(HOW TO COMPLETE THIS TASK): Determine how many lines in the entries contain the word "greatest", and give that number with no other text.

Stored data
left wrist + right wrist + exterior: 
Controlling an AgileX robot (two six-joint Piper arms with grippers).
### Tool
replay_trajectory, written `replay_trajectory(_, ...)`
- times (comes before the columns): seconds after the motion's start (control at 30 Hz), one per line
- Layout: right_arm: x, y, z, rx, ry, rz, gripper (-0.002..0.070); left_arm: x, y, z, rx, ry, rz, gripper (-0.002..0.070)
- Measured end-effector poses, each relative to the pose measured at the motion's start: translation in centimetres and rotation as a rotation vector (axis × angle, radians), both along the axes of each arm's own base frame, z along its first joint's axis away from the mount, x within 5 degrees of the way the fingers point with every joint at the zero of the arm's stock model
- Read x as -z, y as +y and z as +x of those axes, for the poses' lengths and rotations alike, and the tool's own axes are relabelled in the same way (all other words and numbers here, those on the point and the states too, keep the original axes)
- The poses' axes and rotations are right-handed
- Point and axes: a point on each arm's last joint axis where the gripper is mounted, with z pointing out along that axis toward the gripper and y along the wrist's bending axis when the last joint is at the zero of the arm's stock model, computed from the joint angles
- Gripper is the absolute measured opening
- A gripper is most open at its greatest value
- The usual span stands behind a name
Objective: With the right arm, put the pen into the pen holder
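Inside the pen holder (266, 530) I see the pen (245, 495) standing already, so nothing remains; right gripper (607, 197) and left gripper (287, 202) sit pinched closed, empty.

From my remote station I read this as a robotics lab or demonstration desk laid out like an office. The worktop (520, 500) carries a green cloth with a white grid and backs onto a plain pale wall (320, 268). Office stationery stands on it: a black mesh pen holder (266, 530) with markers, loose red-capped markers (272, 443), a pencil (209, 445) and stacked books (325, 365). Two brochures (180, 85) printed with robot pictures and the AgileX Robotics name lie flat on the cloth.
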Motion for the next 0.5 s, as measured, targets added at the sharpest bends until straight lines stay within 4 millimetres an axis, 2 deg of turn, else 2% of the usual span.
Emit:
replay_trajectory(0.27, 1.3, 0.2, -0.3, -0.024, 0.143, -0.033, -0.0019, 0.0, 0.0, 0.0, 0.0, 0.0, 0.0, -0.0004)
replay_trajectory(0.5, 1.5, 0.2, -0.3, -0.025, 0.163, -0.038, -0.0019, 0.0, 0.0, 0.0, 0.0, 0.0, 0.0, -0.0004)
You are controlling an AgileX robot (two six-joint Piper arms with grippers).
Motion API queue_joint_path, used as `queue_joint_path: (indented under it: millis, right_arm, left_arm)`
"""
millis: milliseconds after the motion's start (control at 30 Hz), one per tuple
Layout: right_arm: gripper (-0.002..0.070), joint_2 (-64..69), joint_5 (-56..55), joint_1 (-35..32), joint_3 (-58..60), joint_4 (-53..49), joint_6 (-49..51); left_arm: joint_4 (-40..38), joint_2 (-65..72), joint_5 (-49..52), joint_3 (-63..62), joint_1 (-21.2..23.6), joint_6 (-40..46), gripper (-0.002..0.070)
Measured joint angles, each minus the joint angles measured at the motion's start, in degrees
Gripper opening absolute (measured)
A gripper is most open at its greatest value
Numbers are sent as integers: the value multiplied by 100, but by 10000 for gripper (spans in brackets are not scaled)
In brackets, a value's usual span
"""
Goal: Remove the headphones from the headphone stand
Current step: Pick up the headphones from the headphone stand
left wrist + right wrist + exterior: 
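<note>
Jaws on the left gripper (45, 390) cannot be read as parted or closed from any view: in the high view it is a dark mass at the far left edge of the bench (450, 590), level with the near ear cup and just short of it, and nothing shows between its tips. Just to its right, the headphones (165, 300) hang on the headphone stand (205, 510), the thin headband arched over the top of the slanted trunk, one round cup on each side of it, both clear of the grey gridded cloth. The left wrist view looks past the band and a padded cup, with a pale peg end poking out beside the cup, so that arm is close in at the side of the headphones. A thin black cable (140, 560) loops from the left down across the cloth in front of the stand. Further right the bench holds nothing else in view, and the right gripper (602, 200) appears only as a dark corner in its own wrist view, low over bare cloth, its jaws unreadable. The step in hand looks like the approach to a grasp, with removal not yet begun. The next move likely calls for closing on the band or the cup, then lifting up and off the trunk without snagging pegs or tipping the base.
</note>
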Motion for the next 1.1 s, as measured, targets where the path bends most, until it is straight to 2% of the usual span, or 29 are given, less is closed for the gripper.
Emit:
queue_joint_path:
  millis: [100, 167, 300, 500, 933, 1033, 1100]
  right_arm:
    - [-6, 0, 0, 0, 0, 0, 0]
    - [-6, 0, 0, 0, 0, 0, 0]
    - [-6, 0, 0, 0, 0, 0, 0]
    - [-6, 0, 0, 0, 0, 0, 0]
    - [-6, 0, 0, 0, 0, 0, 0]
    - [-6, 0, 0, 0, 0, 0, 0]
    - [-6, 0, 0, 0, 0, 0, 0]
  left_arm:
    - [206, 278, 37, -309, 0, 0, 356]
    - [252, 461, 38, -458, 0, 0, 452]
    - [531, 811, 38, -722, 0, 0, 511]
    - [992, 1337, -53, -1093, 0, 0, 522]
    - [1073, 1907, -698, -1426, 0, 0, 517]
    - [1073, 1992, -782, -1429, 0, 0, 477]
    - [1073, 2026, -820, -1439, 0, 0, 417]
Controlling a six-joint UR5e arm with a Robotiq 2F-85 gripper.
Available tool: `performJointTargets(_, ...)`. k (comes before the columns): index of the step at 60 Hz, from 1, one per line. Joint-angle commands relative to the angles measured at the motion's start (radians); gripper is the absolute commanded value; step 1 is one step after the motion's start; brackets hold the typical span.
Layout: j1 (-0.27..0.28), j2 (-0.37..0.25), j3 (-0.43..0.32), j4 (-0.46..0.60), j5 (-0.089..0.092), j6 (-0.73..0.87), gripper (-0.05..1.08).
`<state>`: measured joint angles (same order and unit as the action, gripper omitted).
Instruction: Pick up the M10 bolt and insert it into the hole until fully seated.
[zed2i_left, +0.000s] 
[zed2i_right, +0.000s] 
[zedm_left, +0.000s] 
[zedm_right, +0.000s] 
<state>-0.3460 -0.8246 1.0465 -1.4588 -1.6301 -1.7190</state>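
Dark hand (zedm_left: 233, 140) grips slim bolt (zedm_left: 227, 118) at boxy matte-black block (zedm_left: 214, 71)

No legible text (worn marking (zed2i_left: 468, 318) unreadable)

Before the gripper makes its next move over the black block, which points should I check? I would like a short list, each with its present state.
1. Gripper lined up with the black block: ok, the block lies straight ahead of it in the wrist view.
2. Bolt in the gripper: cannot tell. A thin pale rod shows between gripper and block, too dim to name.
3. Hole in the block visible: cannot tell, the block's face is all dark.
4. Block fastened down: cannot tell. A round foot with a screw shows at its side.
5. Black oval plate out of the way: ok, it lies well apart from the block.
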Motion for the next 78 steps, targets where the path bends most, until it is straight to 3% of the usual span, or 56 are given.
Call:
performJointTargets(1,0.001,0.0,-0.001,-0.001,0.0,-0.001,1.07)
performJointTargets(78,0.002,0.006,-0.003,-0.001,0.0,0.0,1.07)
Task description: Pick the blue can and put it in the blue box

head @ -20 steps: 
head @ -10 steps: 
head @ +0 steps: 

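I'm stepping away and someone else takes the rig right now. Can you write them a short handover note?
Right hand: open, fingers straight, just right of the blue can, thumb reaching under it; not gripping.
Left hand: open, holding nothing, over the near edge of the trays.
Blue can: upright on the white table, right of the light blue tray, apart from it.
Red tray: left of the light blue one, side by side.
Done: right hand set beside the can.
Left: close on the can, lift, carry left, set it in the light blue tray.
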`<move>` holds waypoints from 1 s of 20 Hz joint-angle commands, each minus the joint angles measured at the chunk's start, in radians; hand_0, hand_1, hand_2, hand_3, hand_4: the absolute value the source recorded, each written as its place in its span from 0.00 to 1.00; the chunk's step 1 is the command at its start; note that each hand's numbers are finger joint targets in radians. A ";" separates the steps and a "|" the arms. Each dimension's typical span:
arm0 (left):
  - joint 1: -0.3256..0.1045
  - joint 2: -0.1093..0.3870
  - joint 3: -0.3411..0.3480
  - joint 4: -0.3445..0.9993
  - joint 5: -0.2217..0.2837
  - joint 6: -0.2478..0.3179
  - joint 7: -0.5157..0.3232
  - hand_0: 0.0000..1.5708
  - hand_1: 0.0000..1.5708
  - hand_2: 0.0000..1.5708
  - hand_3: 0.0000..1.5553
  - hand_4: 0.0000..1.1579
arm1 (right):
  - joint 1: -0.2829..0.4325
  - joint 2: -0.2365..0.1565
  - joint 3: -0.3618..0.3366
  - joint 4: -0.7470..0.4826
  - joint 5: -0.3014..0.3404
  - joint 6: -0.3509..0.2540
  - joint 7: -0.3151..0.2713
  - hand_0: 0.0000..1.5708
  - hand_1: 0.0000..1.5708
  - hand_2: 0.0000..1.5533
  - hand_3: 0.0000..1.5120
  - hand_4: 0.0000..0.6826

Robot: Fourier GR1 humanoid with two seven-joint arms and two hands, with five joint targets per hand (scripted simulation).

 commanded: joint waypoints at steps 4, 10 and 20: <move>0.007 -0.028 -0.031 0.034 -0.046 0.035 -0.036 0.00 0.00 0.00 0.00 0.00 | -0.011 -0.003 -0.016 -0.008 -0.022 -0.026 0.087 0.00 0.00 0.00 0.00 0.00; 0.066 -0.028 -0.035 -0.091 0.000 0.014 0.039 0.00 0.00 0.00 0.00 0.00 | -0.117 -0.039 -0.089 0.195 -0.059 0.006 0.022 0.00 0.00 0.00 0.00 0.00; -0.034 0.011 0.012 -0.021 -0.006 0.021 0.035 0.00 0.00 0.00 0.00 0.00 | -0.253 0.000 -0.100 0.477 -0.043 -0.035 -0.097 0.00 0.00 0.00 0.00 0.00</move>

(SOLUTION TO THIS EXERCISE): 2